#### About this task:
The listing needs restating word for word.

○ ○ ○

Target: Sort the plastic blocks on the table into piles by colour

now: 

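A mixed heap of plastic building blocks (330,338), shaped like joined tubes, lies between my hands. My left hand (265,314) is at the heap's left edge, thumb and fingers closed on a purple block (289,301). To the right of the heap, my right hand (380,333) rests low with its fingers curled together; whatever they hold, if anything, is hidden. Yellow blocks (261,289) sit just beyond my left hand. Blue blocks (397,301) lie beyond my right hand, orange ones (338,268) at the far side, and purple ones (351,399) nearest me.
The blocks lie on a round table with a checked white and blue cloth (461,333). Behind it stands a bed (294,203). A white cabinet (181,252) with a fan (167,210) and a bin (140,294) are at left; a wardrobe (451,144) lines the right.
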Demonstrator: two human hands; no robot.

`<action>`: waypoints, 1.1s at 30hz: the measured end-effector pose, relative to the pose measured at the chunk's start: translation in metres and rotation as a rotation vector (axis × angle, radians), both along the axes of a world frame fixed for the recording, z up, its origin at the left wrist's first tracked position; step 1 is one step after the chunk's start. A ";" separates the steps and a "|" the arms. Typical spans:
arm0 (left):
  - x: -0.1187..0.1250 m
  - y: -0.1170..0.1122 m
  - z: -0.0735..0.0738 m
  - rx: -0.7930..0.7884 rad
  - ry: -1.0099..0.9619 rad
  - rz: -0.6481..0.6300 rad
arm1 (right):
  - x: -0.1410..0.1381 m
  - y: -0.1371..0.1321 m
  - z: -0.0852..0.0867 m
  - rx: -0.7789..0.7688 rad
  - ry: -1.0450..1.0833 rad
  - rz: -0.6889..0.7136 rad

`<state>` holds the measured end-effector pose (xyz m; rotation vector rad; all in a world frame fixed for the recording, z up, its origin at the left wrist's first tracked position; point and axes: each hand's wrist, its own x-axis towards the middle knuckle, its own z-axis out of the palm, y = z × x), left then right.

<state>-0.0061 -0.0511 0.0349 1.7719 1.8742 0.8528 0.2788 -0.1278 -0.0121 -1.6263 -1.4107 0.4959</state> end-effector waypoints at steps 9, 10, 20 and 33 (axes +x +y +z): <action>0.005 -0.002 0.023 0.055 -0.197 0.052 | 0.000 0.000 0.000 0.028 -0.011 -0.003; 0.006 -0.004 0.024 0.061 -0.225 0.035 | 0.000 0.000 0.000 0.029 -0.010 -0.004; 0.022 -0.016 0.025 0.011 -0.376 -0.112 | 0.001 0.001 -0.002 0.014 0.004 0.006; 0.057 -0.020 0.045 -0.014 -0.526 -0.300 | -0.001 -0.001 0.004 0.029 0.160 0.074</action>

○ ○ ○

#### Answer to the problem:
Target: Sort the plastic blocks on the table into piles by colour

now: 

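A mixed heap of plastic building blocks (330,338), shaped like joined tubes, lies between my hands. My left hand (265,314) is at the heap's left edge, thumb and fingers closed on a purple block (289,301). To the right of the heap, my right hand (380,333) rests low with its fingers curled together; whatever they hold, if anything, is hidden. Yellow blocks (261,289) sit just beyond my left hand. Blue blocks (397,301) lie beyond my right hand, orange ones (338,268) at the far side, and purple ones (351,399) nearest me.
The blocks lie on a round table with a checked white and blue cloth (461,333). Behind it stands a bed (294,203). A white cabinet (181,252) with a fan (167,210) and a bin (140,294) are at left; a wardrobe (451,144) lines the right.
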Demonstrator: two human hands; no robot.

`<action>`: waypoints, 1.1s at 30hz: the measured end-effector pose, relative to the pose measured at the chunk's start: translation in metres and rotation as a rotation vector (axis × angle, radians), both along the axes of a world frame fixed for the recording, z up, its origin at the left wrist's first tracked position; step 1 is one step after the chunk's start. A ";" separates the steps and a "|" the arms. Typical spans:
arm0 (left):
  - x: -0.1187..0.1250 m
  - y: -0.1170..0.1122 m
  - z: -0.0735..0.0738 m
  - rx: -0.7930..0.7884 rad
  - ry: -1.0099..0.9619 rad
  - rz: -0.6481..0.6300 rad
arm1 (right):
  - x: -0.1410..0.1381 m
  - y: -0.1371..0.1321 m
  - z: -0.0852..0.0867 m
  - rx: -0.7789..0.7688 rad
  - ry: -1.0450..1.0833 rad
  - rz: -0.6889..0.7136 rad

`<state>` holds the measured end-effector pose (xyz m; rotation vector rad; all in a world frame fixed for the recording, z up, its origin at the left wrist's first tracked position; point and axes: each hand's wrist, its own x-axis towards the middle knuckle, its own z-axis out of the palm, y = z × x), left then right.

<state>-0.0061 -0.0511 0.0349 1.7719 1.8742 0.8528 0.2788 -0.1278 -0.0121 -1.6263 -1.4107 0.4959</state> end-effector waypoints at steps 9, 10, 20 and 33 (axes +x +y +z): <action>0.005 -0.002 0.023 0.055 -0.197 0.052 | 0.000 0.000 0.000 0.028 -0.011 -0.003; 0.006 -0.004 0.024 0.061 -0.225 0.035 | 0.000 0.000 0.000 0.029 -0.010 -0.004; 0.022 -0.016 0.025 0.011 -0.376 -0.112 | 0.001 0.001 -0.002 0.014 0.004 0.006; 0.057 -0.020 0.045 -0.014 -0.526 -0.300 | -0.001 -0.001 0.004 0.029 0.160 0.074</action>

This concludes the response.